Слева застучали в стену. Сперва я не обратил внимания, но, прислушавшись, понял, что это код. С трудом угадывая буквы, я составлял из них слова. «Кто ты? Передай соседу, что Жильбер меня предал». И старик сообщит то же самое, если я заговорю. Из камеры в камеру, из тюрьмы на волю. По всему Парижу, по всей Франции разнесется слух, что я предатель.
Стук в стену не прекращался. Но я уже не слушал. Скорее набраться сил, не дать им застигнуть себя врасплох. Я закрыл глаза, пытаясь уснуть; усилием воли отогнал мысль о возможной гибели старика и после этого задремал, забылся тяжелым сном в ледяной тьме.

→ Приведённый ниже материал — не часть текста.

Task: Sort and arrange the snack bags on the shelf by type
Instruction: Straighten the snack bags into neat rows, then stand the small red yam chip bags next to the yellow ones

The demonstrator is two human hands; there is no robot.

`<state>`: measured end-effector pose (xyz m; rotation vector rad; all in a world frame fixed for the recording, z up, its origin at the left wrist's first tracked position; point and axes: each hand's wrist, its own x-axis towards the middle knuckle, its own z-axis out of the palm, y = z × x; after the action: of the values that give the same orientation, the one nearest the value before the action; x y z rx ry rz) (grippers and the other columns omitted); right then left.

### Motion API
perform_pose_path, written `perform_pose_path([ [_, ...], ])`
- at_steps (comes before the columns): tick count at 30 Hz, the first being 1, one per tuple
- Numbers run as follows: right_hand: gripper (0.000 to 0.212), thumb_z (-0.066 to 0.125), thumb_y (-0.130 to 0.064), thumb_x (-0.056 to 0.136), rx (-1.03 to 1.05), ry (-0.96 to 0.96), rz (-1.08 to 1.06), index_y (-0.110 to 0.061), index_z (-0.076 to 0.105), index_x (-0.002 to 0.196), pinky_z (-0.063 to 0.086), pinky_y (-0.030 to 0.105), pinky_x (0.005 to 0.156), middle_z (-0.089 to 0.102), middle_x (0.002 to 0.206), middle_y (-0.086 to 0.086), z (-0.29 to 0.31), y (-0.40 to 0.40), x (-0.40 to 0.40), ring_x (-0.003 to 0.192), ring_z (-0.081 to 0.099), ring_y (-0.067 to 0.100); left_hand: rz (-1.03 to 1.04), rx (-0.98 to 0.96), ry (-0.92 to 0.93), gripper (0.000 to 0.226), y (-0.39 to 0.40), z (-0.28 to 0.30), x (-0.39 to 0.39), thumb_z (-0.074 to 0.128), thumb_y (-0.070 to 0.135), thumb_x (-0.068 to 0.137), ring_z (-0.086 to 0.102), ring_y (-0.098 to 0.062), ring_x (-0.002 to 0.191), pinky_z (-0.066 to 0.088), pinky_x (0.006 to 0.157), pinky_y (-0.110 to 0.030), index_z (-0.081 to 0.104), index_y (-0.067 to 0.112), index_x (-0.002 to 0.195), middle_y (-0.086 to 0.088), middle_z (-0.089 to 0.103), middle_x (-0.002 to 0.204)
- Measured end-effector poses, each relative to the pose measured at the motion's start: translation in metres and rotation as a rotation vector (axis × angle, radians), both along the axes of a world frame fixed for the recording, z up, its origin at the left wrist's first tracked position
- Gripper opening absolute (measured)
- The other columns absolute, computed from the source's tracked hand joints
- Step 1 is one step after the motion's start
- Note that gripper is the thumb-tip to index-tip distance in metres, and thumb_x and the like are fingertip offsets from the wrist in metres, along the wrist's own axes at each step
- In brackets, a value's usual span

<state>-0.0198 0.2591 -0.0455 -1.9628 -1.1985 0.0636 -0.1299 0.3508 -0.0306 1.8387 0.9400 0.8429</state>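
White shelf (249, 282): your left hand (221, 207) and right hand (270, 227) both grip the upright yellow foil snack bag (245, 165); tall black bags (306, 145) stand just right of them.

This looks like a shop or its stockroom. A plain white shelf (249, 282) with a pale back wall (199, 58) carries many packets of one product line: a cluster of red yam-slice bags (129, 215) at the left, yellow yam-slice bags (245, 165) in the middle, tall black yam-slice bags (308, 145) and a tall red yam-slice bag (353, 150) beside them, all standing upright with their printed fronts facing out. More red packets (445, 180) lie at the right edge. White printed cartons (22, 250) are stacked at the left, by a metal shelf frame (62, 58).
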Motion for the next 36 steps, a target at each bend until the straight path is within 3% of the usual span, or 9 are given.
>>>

Сколько дней я там пробыл, не знаю. Надзиратели отпирали дверь, ставили миску с едой, не забывая поливать пол, чтобы я не ложился. Но человек ко всему привыкает, и вскоре я уже спал, вытянувшись во весь рост.
Да, я не знаю толком, сколько дней я там пробыл. Помню одно — если мне не изменяет память, — я заставил себя не думать о старике; каким-то чудом научился узнавать время, и всякий раз, когда в коридоре слышались шаги или ночью на тюремном дворе гудели машины, сердце у меня обрывалось: «Не за мной ли?» Первые дни я леденел от страха. Постепенно, капля за каплей, безмолвие просочилось в мою плоть и кровь, и пелена недоверия сгустилась в плотную стену, столь непроницаемую, что иногда я сам не мог ее пробить. Время вколачивало в мою голову минуты и часы, точно огромные; гвозди; но потом исчезли, растворились и время, и тоска, и отчаяние.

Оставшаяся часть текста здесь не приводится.